La oración es contemplación, y es un regalo y un don de Dios. Vivir en contemplación coloca al ser humano en la otra orilla, más allá de lo que la persona ordinaria puede vislumbrar. Significa salir de la rutina y recobrar la frescura de la vida de quien lo encuentra todo nuevo. Es vivir en cada momento todo lo que nos rodea como nuevo, puro y sencillo, morir al instante pasado y abrirnos al ahora presente descubriendo que Dios nos habla en el lenguaje de toda la Creación.

Contemplación es vivir descubriendo a Dios en cada instante, en todas las cosas y en todas las personas. Es sentir su presencia en cada momento del día; es un recuerdo vivo y presente del Dios que nos alimenta y da vida. Es amar a Dios en todas las cosas y a todas en Él. Dios se ha materializado en el sol que Él mismo hace salir, en las montañas, en el amor de una madre y en el cariño de los esposos. Por todos los poros de la realidad se rezuma la presencia viva de Dios. Todo está hecho de Dios.

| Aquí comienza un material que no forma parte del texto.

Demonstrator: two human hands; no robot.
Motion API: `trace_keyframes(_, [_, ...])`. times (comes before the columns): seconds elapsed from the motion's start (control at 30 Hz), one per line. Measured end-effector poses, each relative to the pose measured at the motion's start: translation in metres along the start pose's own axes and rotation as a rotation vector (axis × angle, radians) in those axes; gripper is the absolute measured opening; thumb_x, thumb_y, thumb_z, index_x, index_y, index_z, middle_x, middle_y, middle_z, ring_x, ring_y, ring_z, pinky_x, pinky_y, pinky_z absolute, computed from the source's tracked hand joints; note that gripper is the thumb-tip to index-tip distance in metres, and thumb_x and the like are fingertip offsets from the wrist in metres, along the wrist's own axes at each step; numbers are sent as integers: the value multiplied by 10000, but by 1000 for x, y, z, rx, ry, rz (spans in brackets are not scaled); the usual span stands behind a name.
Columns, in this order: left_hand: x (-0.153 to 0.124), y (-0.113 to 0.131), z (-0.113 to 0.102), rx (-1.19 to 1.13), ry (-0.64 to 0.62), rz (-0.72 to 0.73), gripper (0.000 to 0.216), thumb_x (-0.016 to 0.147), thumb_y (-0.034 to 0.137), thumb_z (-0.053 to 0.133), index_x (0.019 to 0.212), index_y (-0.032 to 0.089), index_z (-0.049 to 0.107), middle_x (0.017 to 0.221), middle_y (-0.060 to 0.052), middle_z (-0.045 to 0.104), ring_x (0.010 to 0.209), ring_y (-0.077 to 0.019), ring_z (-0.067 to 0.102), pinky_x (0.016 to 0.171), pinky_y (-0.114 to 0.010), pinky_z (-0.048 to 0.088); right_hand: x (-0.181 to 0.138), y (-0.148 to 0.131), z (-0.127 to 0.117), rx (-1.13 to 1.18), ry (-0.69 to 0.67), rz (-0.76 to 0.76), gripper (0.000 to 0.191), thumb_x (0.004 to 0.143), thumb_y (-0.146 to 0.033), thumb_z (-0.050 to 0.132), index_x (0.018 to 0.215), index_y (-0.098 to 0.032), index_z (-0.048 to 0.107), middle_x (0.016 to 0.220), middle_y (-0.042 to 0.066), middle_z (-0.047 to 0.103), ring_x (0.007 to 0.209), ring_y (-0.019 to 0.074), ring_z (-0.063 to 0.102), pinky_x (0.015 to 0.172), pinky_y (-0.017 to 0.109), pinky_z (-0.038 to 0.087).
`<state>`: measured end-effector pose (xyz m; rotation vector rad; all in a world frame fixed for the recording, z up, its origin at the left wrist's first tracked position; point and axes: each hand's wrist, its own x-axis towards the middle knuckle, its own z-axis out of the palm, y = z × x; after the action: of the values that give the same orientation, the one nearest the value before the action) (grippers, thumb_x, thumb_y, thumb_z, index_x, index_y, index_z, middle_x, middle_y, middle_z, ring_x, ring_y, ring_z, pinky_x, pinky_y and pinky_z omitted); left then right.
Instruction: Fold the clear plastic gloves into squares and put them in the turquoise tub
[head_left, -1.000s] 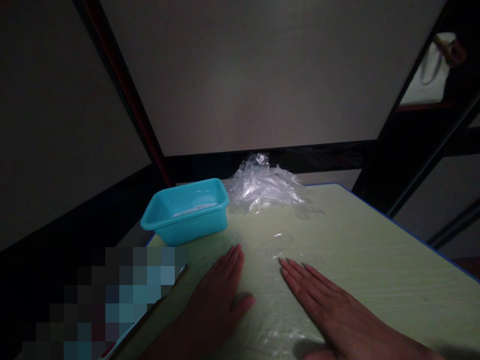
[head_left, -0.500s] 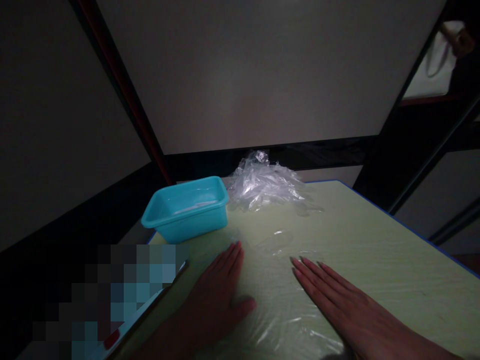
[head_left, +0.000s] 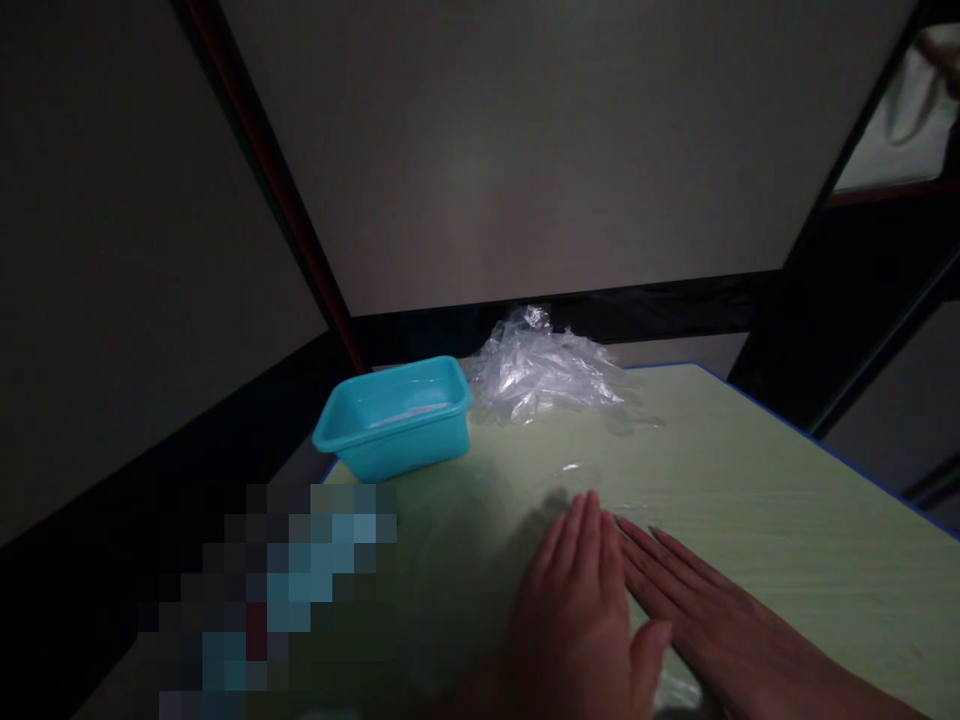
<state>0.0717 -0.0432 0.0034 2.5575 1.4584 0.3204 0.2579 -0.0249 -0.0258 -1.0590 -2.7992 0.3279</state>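
Note:
My left hand [head_left: 574, 610] lies flat with its fingers stretched out on a thin clear plastic sheet [head_left: 577, 475] spread on the pale green table [head_left: 787, 520]. My right hand [head_left: 712, 620] is also flat and open on the same sheet. The two hands are side by side, with the left one partly over the fingers of the right one. Neither hand holds anything.
A turquoise plastic tub [head_left: 394, 415] stands at the table's far left corner. A crumpled heap of clear plastic [head_left: 547, 370] lies at the far edge beside it. The table has a blue rim [head_left: 862, 470] on the right. Grey panels and dark frame bars rise behind.
My left hand has slid to the right across the sheet until it meets my right hand. The right hand has shifted slightly right. The view has turned a little.

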Motion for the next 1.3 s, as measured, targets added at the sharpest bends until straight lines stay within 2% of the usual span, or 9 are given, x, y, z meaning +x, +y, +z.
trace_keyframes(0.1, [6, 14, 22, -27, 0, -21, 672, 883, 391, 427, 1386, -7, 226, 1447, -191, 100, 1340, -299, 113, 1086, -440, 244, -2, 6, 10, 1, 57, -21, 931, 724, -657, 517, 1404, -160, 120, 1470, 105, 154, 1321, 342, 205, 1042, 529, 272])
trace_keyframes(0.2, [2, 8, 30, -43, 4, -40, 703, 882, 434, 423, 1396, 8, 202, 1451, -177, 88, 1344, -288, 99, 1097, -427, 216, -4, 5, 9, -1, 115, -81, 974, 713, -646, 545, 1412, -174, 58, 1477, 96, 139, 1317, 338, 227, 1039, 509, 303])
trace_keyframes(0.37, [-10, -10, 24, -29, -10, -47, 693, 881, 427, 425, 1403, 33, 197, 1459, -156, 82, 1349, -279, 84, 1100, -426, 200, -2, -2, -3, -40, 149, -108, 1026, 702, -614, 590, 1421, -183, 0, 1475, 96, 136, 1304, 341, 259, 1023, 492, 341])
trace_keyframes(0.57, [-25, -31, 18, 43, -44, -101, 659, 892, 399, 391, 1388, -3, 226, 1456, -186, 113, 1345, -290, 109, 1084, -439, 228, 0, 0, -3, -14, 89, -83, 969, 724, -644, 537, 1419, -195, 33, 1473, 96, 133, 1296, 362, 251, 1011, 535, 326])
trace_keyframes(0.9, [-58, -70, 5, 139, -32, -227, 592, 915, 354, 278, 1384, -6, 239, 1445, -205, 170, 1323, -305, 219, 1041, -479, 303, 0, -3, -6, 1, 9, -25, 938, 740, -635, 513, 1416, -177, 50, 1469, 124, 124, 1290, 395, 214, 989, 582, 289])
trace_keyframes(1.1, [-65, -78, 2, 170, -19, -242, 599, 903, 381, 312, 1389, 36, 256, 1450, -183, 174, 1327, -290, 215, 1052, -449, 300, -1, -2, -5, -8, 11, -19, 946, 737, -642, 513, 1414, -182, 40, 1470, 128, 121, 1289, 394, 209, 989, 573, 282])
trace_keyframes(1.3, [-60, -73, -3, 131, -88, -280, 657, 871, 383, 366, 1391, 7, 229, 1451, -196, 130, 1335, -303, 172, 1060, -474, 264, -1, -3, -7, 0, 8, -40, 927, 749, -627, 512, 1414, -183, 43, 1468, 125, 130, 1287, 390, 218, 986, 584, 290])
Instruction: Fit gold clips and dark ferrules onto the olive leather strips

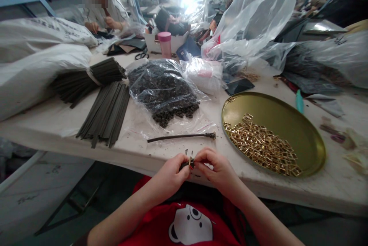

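At the table's front edge, my left hand (173,171) and my right hand (215,164) meet with fingertips pinched around a small gold buckle (191,161) and a dark strap piece. The fingers cover most of both, so I cannot tell which hand grips which part. Just beyond them lies a narrow dark strap (178,137) with a buckle at its right end. To the right, a round gold tray (287,115) bears a heap of gold buckles (264,144). A clear plastic bag (163,81) of small black loops stands open toward me.
Dark strips (106,112) lie at left beside a tied bundle (92,73). White sacks (37,73) crowd the left edge. Farther back are a pink-lidded cup (165,45), a dark phone-like slab (239,86) and clear plastic sheeting (255,16). A person (106,12) sits across the table.
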`<state>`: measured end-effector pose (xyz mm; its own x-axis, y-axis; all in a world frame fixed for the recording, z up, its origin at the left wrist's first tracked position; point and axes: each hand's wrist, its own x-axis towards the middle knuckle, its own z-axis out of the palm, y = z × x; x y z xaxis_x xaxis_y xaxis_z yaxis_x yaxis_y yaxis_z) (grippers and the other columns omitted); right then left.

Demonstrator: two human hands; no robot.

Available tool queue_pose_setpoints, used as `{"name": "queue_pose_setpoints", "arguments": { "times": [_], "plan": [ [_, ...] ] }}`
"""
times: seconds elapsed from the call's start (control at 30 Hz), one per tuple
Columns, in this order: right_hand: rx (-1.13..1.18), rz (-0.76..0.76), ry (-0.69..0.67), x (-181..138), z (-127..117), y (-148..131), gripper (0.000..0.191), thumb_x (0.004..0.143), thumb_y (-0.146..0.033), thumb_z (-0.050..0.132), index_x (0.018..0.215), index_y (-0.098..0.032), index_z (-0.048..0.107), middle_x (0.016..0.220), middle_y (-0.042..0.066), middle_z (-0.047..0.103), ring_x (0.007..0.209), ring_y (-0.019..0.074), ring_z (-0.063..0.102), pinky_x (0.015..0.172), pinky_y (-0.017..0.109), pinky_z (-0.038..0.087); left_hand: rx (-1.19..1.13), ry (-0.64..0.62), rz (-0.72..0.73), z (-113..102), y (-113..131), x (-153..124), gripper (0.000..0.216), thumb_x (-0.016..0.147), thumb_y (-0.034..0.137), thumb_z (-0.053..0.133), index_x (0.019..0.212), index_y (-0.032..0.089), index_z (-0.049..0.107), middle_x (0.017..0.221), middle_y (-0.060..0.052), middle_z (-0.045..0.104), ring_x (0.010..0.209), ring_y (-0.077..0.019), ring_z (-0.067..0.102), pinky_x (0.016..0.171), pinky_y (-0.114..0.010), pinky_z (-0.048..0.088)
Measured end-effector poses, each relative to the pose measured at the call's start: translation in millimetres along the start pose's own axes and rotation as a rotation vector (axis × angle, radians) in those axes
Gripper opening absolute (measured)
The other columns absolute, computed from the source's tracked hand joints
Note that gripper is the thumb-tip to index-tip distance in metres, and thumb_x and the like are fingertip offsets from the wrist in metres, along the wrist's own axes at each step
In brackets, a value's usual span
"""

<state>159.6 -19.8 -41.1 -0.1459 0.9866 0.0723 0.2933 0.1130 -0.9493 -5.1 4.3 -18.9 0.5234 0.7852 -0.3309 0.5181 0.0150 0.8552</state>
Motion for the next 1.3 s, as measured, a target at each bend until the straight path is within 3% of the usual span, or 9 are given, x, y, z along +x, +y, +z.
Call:
{"name": "queue_pose_setpoints", "arguments": {
  "times": [0.2, 0.43, 0.63, 0.8, 0.9, 0.97, 1.03, 1.13, 1.3],
  "plan": [
    [-0.175, -0.124, 0.015, -3, 0, -6, 0.01, 0.079, -0.015, 0.055, 0.074, -0.021, 0.061, 0.074, 0.003, 0.057, 0.071, 0.0162, 0.056, 0.064, 0.028, 0.046, 0.004, -0.011, -0.003, -2, 6, -3, 0.016, 0.081, 0.023, 0.041, 0.073, 0.017, 0.053, 0.07, 0.002, 0.056, 0.07, -0.0144, 0.051, 0.063, -0.023, 0.036],
    [-0.377, -0.365, 0.214, -10, 13, -2, 0.028, 0.084, -0.016, 0.049, 0.111, -0.02, 0.054, 0.103, 0.01, 0.063, 0.096, 0.0195, 0.059, 0.08, 0.033, 0.051, -0.141, 0.103, 0.015, 3, 1, 6, 0.018, 0.084, 0.029, 0.042, 0.082, 0.016, 0.054, 0.075, 0.0, 0.058, 0.072, -0.0146, 0.052, 0.067, -0.025, 0.04],
    [-0.461, -0.456, 0.271, -8, 15, 6, 0.028, 0.085, -0.011, 0.047, 0.109, -0.02, 0.056, 0.099, 0.009, 0.066, 0.092, 0.0173, 0.062, 0.08, 0.031, 0.052, -0.223, 0.003, 0.049, 1, 4, 4, 0.018, 0.085, 0.028, 0.041, 0.088, 0.015, 0.053, 0.082, -0.001, 0.057, 0.076, -0.0142, 0.051, 0.07, -0.025, 0.04],
    [-0.262, -0.189, 0.307, -1, 11, 7, 0.017, 0.084, -0.017, 0.05, 0.096, -0.021, 0.06, 0.086, 0.004, 0.068, 0.08, 0.0159, 0.063, 0.072, 0.028, 0.052, -0.211, 0.01, 0.001, -3, 3, 6, 0.029, 0.089, 0.03, 0.032, 0.074, 0.016, 0.052, 0.07, 0.001, 0.055, 0.074, -0.0138, 0.051, 0.07, -0.025, 0.038],
    [-0.091, -0.003, 0.296, 4, 11, 8, 0.012, 0.082, -0.023, 0.052, 0.089, -0.02, 0.061, 0.08, 0.003, 0.066, 0.073, 0.0154, 0.062, 0.067, 0.028, 0.051, -0.14, 0.051, -0.022, -2, -1, 10, 0.025, 0.086, 0.029, 0.038, 0.069, 0.017, 0.051, 0.068, 0.001, 0.056, 0.071, -0.014, 0.051, 0.067, -0.025, 0.037],
    [0.035, 0.1, 0.292, 10, 11, 9, 0.012, 0.08, -0.027, 0.054, 0.087, -0.02, 0.061, 0.076, 0.003, 0.065, 0.07, 0.0152, 0.061, 0.066, 0.028, 0.049, -0.147, 0.104, -0.047, 0, -3, 12, 0.016, 0.084, 0.028, 0.042, 0.077, 0.016, 0.051, 0.068, 0.001, 0.056, 0.069, -0.014, 0.051, 0.065, -0.025, 0.037],
    [0.199, 0.196, 0.257, 16, 10, 10, 0.015, 0.077, -0.032, 0.058, 0.085, -0.019, 0.06, 0.075, 0.002, 0.064, 0.069, 0.015, 0.059, 0.066, 0.028, 0.048, -0.189, 0.131, -0.039, 0, -3, 13, 0.019, 0.084, 0.026, 0.042, 0.099, 0.016, 0.047, 0.068, 0.002, 0.056, 0.067, -0.0138, 0.052, 0.064, -0.025, 0.038],
    [0.483, 0.34, 0.123, 25, 7, 10, 0.021, 0.071, -0.035, 0.064, 0.083, -0.018, 0.057, 0.073, 0.0, 0.059, 0.068, 0.0131, 0.056, 0.064, 0.025, 0.046, -0.197, 0.03, 0.041, -1, 1, 15, 0.036, 0.086, 0.024, 0.037, 0.121, 0.018, 0.039, 0.068, 0.002, 0.054, 0.062, -0.0123, 0.049, 0.061, -0.023, 0.037],
    [0.821, 0.563, -0.039, 34, 7, 14, 0.03, 0.068, -0.03, 0.068, 0.087, -0.019, 0.049, 0.067, -0.004, 0.053, 0.058, 0.0097, 0.051, 0.057, 0.024, 0.042, -0.226, -0.081, 0.116, -7, 4, 22, 0.026, 0.087, 0.025, 0.037, 0.103, 0.019, 0.056, 0.065, 0.003, 0.048, 0.058, -0.0097, 0.043, 0.056, -0.02, 0.034]
  ]
}}
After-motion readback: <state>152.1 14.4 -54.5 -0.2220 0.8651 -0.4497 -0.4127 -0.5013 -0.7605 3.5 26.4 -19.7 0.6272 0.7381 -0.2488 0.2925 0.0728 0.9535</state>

Dios es Unidad, y quien abre sus puertas a Dios se encamina hacia la Unidad. Contemplación es descubrir a Dios en todo, es saberse siempre en Dios y sentirse envuelto en Dios como en el aire que respiramos, como en el mar en el que nos sumergimos. Los contemplativos siempre se sienten respirando a Dios, por dentro y por fuera. Contemplar es también recogernos hacia nuestro propio interior, sumergirnos en la mayor profundidad de nosotros mismos y allí encontrarnos con Dios, con el abismo de la Vida.

Con una mirada consciente, serena y silenciosa, sin pretender nada ni buscar nada, se despierta la mirada contemplativa del corazón, pues la verdadera contemplación significa ver la verdad, la propia realidad, y obrar adecuadamente. La vida contemplativa no es una vocación exclusiva para algunas personas escogidas y selectas, sino que es la llamada más profunda y verdadera que toda persona lleva dentro de su ser. La contemplación es la misma esencia de nuestra naturaleza profunda, la realización de todas las dimensiones de nuestro ser y la apertura plena y definitiva a Dios.